After two walks, Tony Lazzeri botched a fielder’s choice, loading the bases. Brennan then allowed three consecutive doubles, plating five runs. That ended Brennan’s day after just 2.1 innings, but the damage was hardly over yet. Danny MacFayden replaced him, but he didn’t do much to change the Yankees’ fortunes. The A’s went single, hit by pitch, fly out, walk, single, and double off MacFayden, adding another five runs. The Yankees ended up replacing another pitcher and this time brought in Jumbo Brown. He eventually got out of it, but not before another two hits and one last run. By the time the dust settled, the A’s had taken an 11-3 lead after a 11 spot in the inning. They put up so many runs that they went past all the “crooked numbers.”

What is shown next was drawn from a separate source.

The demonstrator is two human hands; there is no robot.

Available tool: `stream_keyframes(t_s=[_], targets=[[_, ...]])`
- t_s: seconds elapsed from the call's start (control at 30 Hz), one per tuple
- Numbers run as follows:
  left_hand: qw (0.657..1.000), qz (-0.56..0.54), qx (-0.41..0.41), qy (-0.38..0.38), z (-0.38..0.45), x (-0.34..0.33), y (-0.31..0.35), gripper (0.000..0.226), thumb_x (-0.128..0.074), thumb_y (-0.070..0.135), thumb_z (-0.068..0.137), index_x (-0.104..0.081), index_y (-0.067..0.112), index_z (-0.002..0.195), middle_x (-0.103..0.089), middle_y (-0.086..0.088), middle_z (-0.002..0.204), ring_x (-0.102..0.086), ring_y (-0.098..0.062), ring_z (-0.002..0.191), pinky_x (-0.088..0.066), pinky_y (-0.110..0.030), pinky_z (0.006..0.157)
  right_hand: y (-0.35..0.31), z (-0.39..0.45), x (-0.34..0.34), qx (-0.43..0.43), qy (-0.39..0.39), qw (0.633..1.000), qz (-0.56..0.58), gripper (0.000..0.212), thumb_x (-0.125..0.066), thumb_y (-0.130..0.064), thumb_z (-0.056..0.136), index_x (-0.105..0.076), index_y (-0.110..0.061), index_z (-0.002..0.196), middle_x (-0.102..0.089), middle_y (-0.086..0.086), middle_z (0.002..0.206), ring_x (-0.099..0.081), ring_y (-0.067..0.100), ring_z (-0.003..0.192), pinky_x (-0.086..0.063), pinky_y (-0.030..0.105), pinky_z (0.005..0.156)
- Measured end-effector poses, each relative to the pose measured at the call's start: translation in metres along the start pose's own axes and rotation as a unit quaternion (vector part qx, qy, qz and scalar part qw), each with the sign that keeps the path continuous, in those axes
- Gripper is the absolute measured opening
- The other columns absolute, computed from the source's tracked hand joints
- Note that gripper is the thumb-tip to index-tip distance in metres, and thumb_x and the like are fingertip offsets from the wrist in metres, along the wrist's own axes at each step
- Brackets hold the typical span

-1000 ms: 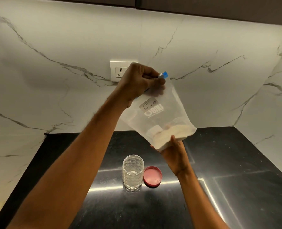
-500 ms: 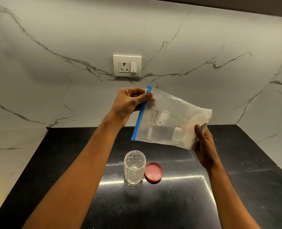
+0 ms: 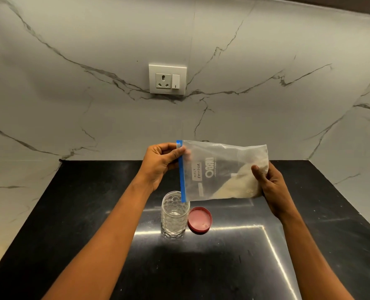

The pitcher, Brown, actually got the Yankees one of the runs back with an RBI single in the bottom of the third. However, A’s pitcher Gowell Claset, who had replaced Philly’s starter in the second inning, got out of that frame, and followed that up with a scoreless fourth. Sure, the Yankees had the likes of Babe Ruth and Lou Gehrig in the lineup, but they were down 11-4. It wouldn’t have been unreasonable for the Athletics to think that they were pretty much home free. Then the fifth inning started.

Lazzeri’s third-inning error maybe didn’t cost the Yankees all 11 of their runs, but it certainly helped escalate things. It was only right that he was then part of starting the Yankees’ answer.

Lazzeri led off the fifth inning with a home run. That was followed by two-straight singles before Claset retired Brown in a battle of the pitchers. The top of the order added two more runs thanks to a single and an error. That chased Claset from the game with the Yankees’ big guns now due up.

Jim Peterson came in and walked Ruth, followed by Gehrig driving home two runs with a single. In a game full of big blows, the biggest came when Ben Chapman then homered. The Yankees had come all the way back after trailing 11-3, taking a 12-11 lead on the dinger. The inning wasn’t over either, as two more runs scored on a Frankie Crosetti single. The A’s finally got out of it after that, but it required a second out made by Brown. By the time the inning was over, the Yankees had answered the 11-run inning with a 10-run frame of their own. The Yankees held the lead from there and even added to it, eventually winning 17-11.

While the offense was obviously the big story in the game, Brown ended up being a big unsung hero, throwing 6.1 scoreless innings after coming in during the chaos. As for the offense, every starter, even the pitcher Brennan, recorded at least one hit. It was a very even split among the offense in general, as Ruth, Chapman, and Joe Sewell led the Yankees with three RBI each.

As a general strategy, I would probably advise against giving up a 10-spot in a game, but at least on this day, it wasn’t a death blow.